Heart Gene Chip Helpful Data Source for Researchers

Published on in CHOP News

October 21, 2011 — A DNA chip created by a Children’s Hospital scientist has been used as an important research tool for geneticists analyzing genes that play a role in heart disease — as well as other complex, common metabolic diseases. Brendan Keating, PhD, of the Center for Applied Genomics at Children’s Hospital, conceived and developed the cardiovascular gene array to collect signals from gene variants that raise the risk of coronary artery disease (CAD) and heart attacks — myocardial infarctions (MI).  

How the DNA chip works

The DNA chip, also called an array, contains millions of micron-sized beads holding specific DNA probes for genetic variants of interest. When a test sample (DNA to be analyzed) is brought into contact with the chip, the sites at which test DNA hybridizes (binds) to matching probes in the DNA chip lets researchers identify specific DNA sequences occurring in the test sample.

International scientists use DNA chip in recent studies

An international consortium of scientists, led by British Heart Foundation researchers recently used Keating’s chip to help discover five new gene variants associated with susceptibility to coronary heart disease. When added to existing heart-related genes, the findings may contribute eventually to helping identify individuals at high risk of developing CAD — the most common cause of premature death and disability worldwide. The international consortium announced their findings on Sept. 22 in the open-access journal PLoS Genetics. The new study identified five new gene variants, while showing that the majority of signals from previous smaller, underpowered studies were incorrect.

Keating, a co-author of the study, said, “At the time of the array design in 2006 we had very few robust signals known for CAD and MI, and there was much controversy about the strength of some of the findings already published. This low-cost array allowed many research groups to pool appropriately collected CAD and MI cases and controls, and to meta-analyze these datasets together. This study reinforces the value of large-scale collaboration of international groups in the cardiovascular community to discover new genes that may become useful targets for therapy.”
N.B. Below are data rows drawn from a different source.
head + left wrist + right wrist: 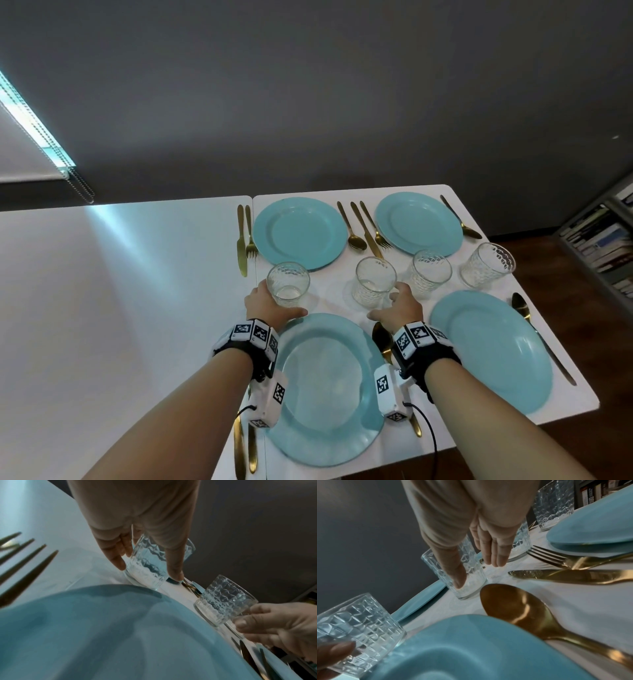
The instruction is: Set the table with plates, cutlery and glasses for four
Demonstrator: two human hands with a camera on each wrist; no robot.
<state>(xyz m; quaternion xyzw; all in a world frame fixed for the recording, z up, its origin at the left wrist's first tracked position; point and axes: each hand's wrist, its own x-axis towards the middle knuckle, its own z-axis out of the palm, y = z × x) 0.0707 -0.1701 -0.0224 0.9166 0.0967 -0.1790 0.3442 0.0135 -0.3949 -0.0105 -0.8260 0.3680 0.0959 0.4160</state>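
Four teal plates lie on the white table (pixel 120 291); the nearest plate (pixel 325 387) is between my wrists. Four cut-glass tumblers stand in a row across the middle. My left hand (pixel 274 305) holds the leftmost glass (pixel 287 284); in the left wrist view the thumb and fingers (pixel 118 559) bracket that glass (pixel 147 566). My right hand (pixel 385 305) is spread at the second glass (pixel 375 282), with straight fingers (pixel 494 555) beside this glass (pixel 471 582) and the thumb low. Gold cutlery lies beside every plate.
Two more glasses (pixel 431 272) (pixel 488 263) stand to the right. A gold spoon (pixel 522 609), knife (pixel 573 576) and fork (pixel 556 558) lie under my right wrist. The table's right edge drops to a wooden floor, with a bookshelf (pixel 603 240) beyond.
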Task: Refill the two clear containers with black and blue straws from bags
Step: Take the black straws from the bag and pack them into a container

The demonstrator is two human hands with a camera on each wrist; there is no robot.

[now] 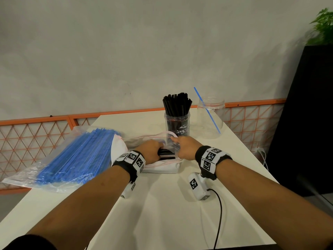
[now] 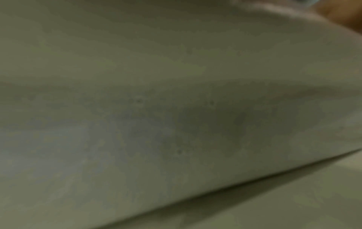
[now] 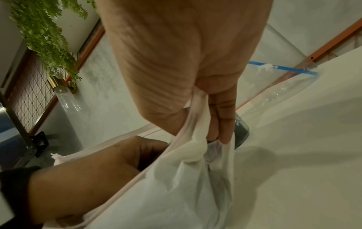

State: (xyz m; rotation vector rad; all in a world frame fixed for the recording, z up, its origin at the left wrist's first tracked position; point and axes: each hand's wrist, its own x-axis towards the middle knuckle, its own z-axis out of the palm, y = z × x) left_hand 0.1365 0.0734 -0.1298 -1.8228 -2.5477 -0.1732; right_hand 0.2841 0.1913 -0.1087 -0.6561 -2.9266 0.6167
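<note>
**Both hands at the mouth of the black-straw bag**

And there it was: the left hand [image 1: 151, 148] was reaching into the open clear bag [image 1: 158, 139] at the middle of the white surface [image 1: 162, 204], its fingers curled round a bundle of black straws [image 1: 166, 153] lying inside. The right hand [image 1: 185, 147] was just beside it on the right, its fingers [image 3: 221, 117] pinching the bag's rim and holding the mouth wide, as the right wrist view showed plainly. The left wrist view gave only a dim blur.

Just beyond the hands stood the clear container [image 1: 177, 124], upright and packed with black straws. To its right, close by but apart, stood the second clear container [image 1: 211, 120], holding one blue straw [image 1: 207, 110] that leaned on its rim. Over at the left edge lay the other bag [image 1: 59, 159], flat and full of blue straws, partly overhanging the surface.
</note>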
Keating’s cardiovascular gene chip has also been used for other studies nearing completion by large consortiums, including those investigating type 2 diabetes, stroke, lipids and body mass index.

“We have processed and analyzed many of the DNA samples used in these studies,” said Hakon Hakonarson, MD, PhD, director of the Center for Applied Genomics at The Children’s Hospital of Philadelphia. “We will keep uncovering new disease genes as the sample sizes grow, adding important new information about the gene networks and molecular pathways that underlie many traits of these cardiovascular diseases. This chip is empowering studies that may suggest important targets for future therapeutic interventions.”